While he understands National was worried about companies free-riding and getting their accountants to find ways to describe "just about anything as innovation and research", the alternative channels set up by the Government that have the "disciplines" for accountability and reporting nevertheless don't pump in enough money to research "though what I'm talking about is not just a matter of investing more money".
He considers the appointment of a science adviser to the Prime Minister, Peter Gluckman, as a big step forward.
The last example of a "NZ Inc" approach he can think of was in the 1920s in Petone. The Government got together with local authorities and industry and went offshore to companies such as GE "to lure them in to manufacture refrigerators".
When it learned a key obstacle was power supply, it pushed on with the Mangahau power plant and improved transmission to the foreshore area.
"The result of that joint approach was that a whole lot of new industry was implemented. In the space of five years that became the biggest manufacturing and employment centre in the region.
"It's just everybody getting together and working out a strategy to go forward.
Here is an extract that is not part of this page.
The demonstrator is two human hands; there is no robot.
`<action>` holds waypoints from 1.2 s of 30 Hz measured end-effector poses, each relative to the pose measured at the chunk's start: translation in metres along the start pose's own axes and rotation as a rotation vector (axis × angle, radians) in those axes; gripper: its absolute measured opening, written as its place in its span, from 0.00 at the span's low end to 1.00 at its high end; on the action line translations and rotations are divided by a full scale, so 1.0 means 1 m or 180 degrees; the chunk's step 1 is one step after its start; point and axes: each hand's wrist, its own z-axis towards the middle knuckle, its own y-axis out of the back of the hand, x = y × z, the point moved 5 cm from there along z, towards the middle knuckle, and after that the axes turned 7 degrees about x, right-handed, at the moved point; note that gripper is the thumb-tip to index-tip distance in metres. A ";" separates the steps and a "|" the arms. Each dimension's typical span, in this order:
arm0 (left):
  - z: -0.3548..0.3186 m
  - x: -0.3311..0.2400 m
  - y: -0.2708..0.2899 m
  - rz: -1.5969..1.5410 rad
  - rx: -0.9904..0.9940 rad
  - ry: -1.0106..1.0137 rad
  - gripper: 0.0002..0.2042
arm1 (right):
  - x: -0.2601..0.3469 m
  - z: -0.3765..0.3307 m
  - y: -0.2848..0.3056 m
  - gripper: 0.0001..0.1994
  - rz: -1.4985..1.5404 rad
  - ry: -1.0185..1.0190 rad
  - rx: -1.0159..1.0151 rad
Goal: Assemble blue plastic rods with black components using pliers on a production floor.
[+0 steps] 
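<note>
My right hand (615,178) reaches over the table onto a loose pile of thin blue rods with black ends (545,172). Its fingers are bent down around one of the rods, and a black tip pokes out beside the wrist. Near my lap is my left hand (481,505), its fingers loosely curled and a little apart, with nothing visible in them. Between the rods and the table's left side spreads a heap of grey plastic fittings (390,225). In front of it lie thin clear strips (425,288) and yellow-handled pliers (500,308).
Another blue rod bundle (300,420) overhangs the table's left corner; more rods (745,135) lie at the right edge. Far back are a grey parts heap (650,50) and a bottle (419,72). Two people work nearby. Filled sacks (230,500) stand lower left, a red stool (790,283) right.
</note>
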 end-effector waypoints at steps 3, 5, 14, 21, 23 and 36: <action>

I doubt there's been something like that in New Zealand since."
Denmark shows New Zealand a good template for this. Dr Tallon said the Government there saw an opportunity with modern wind turbines, called in the research laboratories, the universities and the manufacturers and developed a strategy.
"That's now a very significant export earner. I think we can learn a lot from Denmark because it came from a very similar economic structure [to us].
"Back in the 1960s we were level-pegging with Denmark in research investment but while we've stayed exactly the same [R&D investment as a percentage of GDP], they've run right away from us."